▶ Your task
How many lines within the records include the word "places"? Only that number should be given.

[Stored entries]
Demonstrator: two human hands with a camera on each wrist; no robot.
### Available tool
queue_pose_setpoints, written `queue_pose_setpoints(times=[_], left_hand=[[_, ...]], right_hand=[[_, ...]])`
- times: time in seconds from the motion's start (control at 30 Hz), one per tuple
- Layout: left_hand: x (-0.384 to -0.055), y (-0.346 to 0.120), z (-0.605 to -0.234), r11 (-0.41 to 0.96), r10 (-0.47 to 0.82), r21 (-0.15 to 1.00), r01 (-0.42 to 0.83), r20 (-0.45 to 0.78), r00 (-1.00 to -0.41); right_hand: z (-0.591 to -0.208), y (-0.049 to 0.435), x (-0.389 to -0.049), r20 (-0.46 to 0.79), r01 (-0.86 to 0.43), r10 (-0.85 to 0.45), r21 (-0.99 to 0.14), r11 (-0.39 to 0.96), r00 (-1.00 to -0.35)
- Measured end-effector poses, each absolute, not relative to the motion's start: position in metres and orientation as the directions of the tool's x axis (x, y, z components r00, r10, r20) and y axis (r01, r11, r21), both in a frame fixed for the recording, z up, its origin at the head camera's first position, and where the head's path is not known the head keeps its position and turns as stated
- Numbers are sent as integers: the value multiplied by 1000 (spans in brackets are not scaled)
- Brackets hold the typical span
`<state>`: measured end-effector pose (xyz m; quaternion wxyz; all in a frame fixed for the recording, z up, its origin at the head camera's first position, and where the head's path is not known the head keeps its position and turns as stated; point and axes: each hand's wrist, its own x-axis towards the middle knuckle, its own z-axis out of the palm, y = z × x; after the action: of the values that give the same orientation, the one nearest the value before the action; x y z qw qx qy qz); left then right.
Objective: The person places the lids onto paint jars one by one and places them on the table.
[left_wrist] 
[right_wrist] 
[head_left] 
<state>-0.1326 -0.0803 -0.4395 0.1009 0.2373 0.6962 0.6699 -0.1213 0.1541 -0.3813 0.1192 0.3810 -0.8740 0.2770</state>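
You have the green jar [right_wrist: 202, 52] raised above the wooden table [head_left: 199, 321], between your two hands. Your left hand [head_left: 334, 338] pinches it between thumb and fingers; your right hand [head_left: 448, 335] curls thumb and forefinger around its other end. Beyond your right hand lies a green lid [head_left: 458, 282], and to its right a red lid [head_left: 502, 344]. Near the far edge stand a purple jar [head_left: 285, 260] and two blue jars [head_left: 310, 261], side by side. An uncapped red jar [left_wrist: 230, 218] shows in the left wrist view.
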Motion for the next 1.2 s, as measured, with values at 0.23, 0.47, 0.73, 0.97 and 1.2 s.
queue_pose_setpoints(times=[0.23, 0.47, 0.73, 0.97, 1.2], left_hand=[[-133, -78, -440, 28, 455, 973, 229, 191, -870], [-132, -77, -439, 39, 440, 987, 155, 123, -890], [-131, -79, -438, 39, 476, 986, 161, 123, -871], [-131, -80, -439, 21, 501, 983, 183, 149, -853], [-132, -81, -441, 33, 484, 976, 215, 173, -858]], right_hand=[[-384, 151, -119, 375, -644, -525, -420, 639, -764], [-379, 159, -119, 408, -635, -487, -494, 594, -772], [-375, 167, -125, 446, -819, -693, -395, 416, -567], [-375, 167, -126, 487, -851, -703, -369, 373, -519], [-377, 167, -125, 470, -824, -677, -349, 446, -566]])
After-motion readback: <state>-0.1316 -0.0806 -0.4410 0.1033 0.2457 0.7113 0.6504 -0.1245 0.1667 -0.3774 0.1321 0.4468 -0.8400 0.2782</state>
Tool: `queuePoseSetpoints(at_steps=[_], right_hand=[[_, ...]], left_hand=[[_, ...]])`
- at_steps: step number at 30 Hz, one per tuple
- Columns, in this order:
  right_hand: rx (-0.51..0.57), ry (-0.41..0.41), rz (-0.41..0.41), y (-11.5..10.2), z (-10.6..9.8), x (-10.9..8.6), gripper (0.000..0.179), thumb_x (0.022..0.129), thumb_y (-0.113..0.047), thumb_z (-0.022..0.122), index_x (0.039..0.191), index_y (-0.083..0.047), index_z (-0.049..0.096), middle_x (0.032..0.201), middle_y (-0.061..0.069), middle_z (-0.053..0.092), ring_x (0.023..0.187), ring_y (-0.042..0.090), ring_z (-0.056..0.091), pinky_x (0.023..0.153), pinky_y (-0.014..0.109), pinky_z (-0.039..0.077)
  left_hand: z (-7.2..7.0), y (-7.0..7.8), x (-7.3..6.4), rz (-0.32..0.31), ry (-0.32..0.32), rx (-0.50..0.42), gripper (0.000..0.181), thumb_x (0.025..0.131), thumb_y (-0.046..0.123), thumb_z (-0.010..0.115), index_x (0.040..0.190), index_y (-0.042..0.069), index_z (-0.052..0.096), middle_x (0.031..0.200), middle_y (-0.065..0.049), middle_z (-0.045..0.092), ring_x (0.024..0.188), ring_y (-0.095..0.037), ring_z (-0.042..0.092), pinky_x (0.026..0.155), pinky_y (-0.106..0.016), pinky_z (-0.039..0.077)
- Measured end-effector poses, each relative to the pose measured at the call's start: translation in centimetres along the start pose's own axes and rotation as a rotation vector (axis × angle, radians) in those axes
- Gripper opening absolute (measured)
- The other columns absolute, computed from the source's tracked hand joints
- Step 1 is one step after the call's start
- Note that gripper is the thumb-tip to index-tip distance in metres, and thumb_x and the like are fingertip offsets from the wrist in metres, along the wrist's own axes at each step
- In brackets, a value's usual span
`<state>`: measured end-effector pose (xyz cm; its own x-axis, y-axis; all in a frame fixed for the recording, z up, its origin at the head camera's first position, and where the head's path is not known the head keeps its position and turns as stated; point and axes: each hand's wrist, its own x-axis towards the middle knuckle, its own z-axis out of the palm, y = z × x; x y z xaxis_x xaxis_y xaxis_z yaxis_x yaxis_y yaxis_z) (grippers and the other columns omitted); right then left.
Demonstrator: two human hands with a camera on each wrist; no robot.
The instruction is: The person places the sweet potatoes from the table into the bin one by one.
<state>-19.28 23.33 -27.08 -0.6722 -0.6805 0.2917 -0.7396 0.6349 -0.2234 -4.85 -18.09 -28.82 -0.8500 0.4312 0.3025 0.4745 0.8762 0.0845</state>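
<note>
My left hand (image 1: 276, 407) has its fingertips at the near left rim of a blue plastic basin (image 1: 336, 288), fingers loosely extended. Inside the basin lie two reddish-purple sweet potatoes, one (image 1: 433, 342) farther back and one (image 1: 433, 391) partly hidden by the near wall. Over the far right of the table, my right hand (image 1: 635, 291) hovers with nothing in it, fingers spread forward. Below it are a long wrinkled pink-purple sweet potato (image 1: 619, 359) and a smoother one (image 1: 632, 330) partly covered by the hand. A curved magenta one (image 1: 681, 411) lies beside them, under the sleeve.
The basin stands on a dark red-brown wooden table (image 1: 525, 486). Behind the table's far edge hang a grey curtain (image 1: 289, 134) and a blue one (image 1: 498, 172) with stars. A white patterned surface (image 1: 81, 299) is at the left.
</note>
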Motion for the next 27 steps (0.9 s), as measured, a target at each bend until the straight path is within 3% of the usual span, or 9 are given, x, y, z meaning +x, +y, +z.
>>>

▶ The answer
2